PROBLEM DETAILS ▸ Your job is to copy the lines from the material that include "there".

SOURCE MATERIAL ▸
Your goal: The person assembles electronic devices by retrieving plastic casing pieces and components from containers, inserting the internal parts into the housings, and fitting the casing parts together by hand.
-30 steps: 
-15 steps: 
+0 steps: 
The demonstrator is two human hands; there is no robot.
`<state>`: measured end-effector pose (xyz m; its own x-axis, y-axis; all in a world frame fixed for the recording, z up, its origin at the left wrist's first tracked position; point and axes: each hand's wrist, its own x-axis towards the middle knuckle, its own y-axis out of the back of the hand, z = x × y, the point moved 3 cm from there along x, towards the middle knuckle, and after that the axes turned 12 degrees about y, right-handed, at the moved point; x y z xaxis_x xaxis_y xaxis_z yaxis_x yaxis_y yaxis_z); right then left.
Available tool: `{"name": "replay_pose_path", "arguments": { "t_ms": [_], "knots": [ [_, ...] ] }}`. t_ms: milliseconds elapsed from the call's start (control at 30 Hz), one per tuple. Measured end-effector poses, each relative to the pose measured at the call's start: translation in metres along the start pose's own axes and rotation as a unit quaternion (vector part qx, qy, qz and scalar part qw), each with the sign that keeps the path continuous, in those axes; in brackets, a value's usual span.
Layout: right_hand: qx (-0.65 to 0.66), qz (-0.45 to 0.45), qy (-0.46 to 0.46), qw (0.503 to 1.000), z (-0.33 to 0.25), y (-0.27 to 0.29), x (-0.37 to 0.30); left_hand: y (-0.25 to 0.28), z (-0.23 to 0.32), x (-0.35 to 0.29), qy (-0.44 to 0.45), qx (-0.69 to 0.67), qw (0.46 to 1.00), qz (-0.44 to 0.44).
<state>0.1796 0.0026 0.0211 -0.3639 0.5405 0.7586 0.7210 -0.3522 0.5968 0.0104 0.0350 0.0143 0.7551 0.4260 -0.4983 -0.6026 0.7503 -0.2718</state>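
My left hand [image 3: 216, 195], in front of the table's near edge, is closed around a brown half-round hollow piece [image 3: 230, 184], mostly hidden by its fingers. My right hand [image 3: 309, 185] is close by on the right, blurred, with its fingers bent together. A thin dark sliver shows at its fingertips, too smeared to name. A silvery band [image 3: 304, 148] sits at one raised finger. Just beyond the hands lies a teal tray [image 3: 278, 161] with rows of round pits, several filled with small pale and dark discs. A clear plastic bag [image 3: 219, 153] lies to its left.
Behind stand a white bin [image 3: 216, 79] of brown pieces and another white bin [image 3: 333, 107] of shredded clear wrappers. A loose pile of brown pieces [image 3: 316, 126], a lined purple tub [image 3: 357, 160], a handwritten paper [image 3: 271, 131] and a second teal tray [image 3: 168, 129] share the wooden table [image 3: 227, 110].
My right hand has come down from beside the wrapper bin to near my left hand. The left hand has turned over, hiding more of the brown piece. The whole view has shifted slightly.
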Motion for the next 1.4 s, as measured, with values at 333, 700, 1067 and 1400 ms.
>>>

EXERCISE RESULT ▸
The demonstrator is two human hands; there is no robot.
`<state>`: measured end-effector pose (xyz m; its own x-axis, y-axis; all in a world frame fixed for the recording, z up, its origin at the left wrist's first tracked position; point and axes: each hand's wrist, its own x-axis towards the middle knuckle, its own y-axis out of the back of the hand, z = x × y, the point moved 3 cm from there along x, towards the middle knuckle, and after that the axes turned 12 degrees about y, right-handed, at the moved point; x y z xaxis_x xaxis_y xaxis_z yaxis_x yaxis_y yaxis_z); right then left.

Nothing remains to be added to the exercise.